Sturt emerges as a strong leader with lightning moods, but whose expertise in making the Big Decisions was extraordinary. Sturt’s openness to intuition at moments of crisis is unexpected, while his shortcomings on the level of mundane daily planning is disappointing.
The malign influence of Flood, his stockman, on Sturt causes problems for the men, as does the arrogance of his deputy Poole and the favouritism practised by Piesse, the storeman. All in all, interpersonal relationships threaten the harmony of the expedition and are difficult, in particular for the sensitive Brock, an enthusiastic Christian. Fortunately the intelligent young Medical Officer, Browne, plays a conciliatory role during the most tense of the standoffs. To be effective as an intermediary, he must remain carefully subservient to Poole’s leadership. When the expedition rides towards destruction in the pine forest, only Browne can lead them through, but to do so he would have to usurp Poole’s authority, which he will not do….
Under the progressive attack of scurvy, Sturt lost the use of his legs and had to be carried about like a baby. He lost more than his mobility; he lost the equilibrium of his temper. Yet the men trusted him alone to lead them to safety and waited expectantly each day for his orders.

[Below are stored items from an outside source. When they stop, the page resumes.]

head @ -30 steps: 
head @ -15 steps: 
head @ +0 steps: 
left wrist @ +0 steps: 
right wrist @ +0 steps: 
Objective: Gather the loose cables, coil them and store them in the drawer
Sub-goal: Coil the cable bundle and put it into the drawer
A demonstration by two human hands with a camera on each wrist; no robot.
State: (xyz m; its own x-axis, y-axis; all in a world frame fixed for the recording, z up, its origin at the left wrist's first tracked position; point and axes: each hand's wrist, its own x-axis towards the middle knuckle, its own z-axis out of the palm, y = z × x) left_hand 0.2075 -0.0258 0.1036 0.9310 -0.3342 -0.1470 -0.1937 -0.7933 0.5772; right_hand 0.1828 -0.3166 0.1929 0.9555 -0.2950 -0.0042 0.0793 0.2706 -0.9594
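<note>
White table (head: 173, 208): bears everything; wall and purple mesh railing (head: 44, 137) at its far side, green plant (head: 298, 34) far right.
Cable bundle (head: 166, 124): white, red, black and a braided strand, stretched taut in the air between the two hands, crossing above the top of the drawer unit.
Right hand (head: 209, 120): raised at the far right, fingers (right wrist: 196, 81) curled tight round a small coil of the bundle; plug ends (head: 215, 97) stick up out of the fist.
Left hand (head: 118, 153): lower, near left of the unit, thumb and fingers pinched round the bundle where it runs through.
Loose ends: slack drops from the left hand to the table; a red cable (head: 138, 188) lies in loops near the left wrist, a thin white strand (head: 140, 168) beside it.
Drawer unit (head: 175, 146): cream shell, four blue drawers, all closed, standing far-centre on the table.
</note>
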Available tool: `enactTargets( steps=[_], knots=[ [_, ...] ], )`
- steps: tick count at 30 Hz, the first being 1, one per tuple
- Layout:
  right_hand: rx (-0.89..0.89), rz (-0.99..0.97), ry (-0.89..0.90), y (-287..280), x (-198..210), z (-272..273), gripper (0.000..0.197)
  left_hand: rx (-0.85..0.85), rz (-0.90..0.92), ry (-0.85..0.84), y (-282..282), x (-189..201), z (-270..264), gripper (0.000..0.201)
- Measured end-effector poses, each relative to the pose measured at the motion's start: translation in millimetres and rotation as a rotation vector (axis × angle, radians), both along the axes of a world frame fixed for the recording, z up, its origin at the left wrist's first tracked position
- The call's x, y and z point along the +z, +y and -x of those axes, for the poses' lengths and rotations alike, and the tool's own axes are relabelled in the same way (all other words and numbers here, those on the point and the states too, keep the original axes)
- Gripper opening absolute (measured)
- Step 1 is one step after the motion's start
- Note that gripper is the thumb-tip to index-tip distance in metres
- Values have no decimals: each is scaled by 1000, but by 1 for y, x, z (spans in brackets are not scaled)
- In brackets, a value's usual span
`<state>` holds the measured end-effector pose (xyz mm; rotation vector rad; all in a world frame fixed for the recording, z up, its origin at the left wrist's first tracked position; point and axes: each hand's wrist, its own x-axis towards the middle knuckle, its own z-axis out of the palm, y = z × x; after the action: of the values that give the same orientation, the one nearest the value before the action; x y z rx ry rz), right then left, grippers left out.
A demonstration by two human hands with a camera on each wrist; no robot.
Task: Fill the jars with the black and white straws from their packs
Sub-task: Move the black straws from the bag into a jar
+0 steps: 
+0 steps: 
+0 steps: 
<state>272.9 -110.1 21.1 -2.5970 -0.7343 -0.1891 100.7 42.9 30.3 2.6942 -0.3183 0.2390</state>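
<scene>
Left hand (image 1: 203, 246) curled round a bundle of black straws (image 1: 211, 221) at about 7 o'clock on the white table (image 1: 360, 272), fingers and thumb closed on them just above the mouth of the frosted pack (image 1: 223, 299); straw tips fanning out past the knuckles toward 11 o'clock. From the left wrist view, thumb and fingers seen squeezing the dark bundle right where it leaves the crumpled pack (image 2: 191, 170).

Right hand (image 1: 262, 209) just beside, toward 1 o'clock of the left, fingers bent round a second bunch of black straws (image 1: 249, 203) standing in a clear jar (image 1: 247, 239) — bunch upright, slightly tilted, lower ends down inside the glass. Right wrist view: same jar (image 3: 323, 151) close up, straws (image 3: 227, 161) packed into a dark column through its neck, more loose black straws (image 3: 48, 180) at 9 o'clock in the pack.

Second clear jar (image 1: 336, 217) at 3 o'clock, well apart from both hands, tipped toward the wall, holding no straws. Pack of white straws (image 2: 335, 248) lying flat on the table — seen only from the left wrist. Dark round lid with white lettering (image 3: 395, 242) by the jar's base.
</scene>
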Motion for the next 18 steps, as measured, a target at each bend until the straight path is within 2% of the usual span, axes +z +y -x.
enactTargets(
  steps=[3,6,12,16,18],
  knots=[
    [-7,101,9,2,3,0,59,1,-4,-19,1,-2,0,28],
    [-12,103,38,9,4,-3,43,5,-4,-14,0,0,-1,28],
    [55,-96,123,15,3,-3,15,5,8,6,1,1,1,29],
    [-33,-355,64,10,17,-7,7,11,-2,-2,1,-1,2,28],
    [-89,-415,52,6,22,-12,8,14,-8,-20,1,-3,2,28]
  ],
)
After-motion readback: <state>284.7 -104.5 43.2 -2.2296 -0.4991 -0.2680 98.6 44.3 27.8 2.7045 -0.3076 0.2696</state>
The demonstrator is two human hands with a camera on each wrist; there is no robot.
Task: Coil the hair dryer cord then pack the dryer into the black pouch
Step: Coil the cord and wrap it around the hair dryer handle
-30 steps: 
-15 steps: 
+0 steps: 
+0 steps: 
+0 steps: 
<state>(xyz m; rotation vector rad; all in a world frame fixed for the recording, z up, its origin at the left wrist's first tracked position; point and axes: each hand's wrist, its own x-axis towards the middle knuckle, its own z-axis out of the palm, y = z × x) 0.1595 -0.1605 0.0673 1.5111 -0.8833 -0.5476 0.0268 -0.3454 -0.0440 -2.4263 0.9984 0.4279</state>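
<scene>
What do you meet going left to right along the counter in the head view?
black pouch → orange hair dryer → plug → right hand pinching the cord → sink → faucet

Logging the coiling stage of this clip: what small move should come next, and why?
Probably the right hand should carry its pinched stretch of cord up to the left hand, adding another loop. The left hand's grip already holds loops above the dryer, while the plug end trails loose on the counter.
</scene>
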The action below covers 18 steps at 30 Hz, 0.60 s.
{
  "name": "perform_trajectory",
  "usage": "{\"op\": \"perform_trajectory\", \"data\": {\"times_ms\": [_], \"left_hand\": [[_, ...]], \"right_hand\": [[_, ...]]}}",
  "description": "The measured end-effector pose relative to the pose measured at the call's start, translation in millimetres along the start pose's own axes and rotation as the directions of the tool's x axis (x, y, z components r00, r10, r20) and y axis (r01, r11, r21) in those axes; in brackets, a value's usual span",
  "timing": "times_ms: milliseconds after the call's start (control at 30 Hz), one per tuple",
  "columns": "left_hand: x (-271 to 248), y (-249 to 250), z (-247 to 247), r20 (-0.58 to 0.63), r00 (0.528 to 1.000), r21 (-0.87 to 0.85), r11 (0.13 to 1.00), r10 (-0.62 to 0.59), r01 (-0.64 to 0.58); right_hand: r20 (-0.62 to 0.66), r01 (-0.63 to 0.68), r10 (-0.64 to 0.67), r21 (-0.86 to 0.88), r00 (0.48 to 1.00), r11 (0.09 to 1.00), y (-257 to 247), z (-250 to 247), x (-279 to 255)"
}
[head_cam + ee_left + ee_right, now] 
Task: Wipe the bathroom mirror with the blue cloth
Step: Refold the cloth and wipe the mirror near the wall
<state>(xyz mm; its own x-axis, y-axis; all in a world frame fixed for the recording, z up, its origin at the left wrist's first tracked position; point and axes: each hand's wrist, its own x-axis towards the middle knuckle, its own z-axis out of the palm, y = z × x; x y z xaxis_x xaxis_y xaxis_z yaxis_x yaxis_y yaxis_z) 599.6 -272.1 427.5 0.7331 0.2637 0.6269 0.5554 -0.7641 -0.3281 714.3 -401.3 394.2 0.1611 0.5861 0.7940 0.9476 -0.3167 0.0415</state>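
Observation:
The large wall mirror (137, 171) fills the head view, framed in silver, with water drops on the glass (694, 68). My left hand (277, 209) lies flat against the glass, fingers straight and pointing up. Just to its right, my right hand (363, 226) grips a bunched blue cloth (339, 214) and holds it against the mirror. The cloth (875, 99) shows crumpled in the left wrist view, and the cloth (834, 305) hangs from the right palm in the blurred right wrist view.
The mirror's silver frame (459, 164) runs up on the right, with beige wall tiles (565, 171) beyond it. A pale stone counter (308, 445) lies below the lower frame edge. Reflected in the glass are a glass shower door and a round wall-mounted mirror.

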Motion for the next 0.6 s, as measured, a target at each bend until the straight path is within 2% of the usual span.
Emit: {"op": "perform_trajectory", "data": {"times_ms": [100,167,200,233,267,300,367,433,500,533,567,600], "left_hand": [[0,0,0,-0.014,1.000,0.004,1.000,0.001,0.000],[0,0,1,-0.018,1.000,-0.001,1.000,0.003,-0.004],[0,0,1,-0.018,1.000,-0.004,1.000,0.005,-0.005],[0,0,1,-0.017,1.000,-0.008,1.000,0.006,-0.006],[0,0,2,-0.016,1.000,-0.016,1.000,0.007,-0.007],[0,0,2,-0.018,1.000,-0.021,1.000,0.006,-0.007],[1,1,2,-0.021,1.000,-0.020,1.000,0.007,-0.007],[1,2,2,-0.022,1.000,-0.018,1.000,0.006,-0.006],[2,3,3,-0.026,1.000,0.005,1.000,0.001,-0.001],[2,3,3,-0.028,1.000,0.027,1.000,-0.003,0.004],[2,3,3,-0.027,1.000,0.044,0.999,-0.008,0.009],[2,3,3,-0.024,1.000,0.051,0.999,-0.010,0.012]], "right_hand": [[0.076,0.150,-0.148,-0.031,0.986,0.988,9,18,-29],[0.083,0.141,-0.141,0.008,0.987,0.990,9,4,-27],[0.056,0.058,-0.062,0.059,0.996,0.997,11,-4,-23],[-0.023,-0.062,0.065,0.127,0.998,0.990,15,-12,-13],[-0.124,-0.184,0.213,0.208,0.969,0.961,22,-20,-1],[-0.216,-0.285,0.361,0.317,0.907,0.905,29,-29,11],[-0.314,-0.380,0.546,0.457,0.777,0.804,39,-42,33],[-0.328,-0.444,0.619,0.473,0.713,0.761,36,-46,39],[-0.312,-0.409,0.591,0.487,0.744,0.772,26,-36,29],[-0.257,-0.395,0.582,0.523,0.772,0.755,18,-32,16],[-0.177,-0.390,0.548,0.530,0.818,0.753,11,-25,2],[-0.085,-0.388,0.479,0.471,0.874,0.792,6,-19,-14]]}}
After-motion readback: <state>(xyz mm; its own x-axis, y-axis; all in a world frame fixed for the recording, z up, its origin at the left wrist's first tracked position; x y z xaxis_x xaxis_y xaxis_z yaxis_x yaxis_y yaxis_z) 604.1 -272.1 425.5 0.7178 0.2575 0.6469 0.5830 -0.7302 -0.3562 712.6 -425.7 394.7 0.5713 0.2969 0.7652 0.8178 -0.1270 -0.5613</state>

What were the outcomes of this superb yet terrible feat of exploration? Sturt’s expedition encouraged others to explore the Inland. Prospectors took up pick and pannikin and followed his routes, as did selectors looking for land and squatters seeking good pastures. As an example, the Cooper and associated river systems that he discovered opened a practical way into the interior. While the inland regions he discovered have never been easy country, they support vast numbers of sheep and cattle today as well as providing mineral wealth. He blazed the trail followed by hundreds of successful pioneers, miners and graziers.